Nail varnish or similar for marking captured invertebrates

  • Take a sample from the population. For snails, pitfall trapping can be used (as long as a non-lethal option is chosen) or you can sort through leaf litter. Count them and mark them in some way. Since snails have a hard shell, nail varnish or correcting fluid is ideal.
  • Release the animals back into the population. You now know how many marked animals there are in the population.
  • Leave the marked animals to mix randomly with the rest of the population. Normally the population is left overnight.
  • Take a second sample in exactly the same way as the first. Record (a) the total number of animals in the second sample, and (b) the number of marked animals in the second sample (recaptures)
  • You can now calculate a population estimate. If the animals have been mixing randomly, then the proportion of marked to unmarked animals in the population should be the same as the proportion of marked to unmarked animals in the second sample.

Lincoln Index

The Lincoln Index is used to estimating population size.
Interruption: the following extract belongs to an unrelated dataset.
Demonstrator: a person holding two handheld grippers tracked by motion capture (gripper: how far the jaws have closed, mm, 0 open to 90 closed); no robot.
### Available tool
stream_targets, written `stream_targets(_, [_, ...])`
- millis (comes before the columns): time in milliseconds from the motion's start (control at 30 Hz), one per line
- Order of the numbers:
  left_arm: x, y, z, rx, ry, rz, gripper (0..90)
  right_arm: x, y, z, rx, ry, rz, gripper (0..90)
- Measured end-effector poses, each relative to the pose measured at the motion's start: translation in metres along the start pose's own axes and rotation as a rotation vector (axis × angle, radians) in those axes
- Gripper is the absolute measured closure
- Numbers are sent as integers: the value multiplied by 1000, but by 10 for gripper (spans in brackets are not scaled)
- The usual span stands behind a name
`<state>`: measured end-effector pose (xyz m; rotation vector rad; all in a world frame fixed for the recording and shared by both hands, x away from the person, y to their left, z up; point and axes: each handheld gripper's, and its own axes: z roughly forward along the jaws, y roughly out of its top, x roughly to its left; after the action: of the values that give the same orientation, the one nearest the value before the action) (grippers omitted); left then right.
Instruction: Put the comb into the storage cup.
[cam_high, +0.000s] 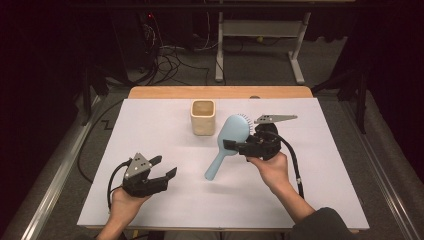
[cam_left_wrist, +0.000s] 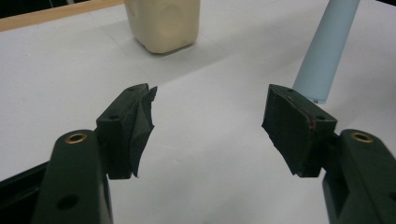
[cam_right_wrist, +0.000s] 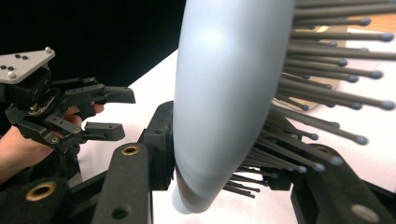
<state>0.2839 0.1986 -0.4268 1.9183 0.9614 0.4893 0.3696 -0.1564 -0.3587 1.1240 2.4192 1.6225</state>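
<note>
On the white bench, a light-blue hairbrush slants from its head at far right to its handle tip at near left. The right tool pinches the brush's head; the left tool, spread and empty, rests left of the handle tip, pointing toward it. A cream cup stands beyond.

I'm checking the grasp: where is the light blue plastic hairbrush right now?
In the high view, the light blue plastic hairbrush is right of centre, beside the cream square cup, its head clamped in the right gripper.
</note>
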Motion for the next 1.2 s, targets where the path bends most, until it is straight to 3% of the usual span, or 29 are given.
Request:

`"Population" = ("total number animals in 1st sample" xx "total number of animals in 2nd sample") / "number of marked animals in 2nd sample"`

Assumptions

Several assumptions made when estimating the size of population by mark-recapture. Some are more realistic than others:

  • The population is closed. In other words, there is no migration into or out of the population. In addition, it assumes there are no deaths or births. Births and deaths can be either real or virtual. A real death happens when the animal actually dies while a virtual death means the animal is no longer available for sampling. Perhaps it has gone into hibernation or like a caterpillar has turned into a pupa.
  • All members of the population mix randomly. In other words, each member of the population has an equal chance of capture. However, this may not be the case for everything. For example, male mice and voles are inquisitive and more likely to enter a trap then females. Lactating females are going to stay close to their nests, so you may effectively only be sampling from half the population.
  • The marks are not lost between samples.
  • The mark does not harm the animal. Does painting nail varnish onto a snail's shell make it more obvious to a predator like a bird?
  • The marks do not affect the chances of recapture.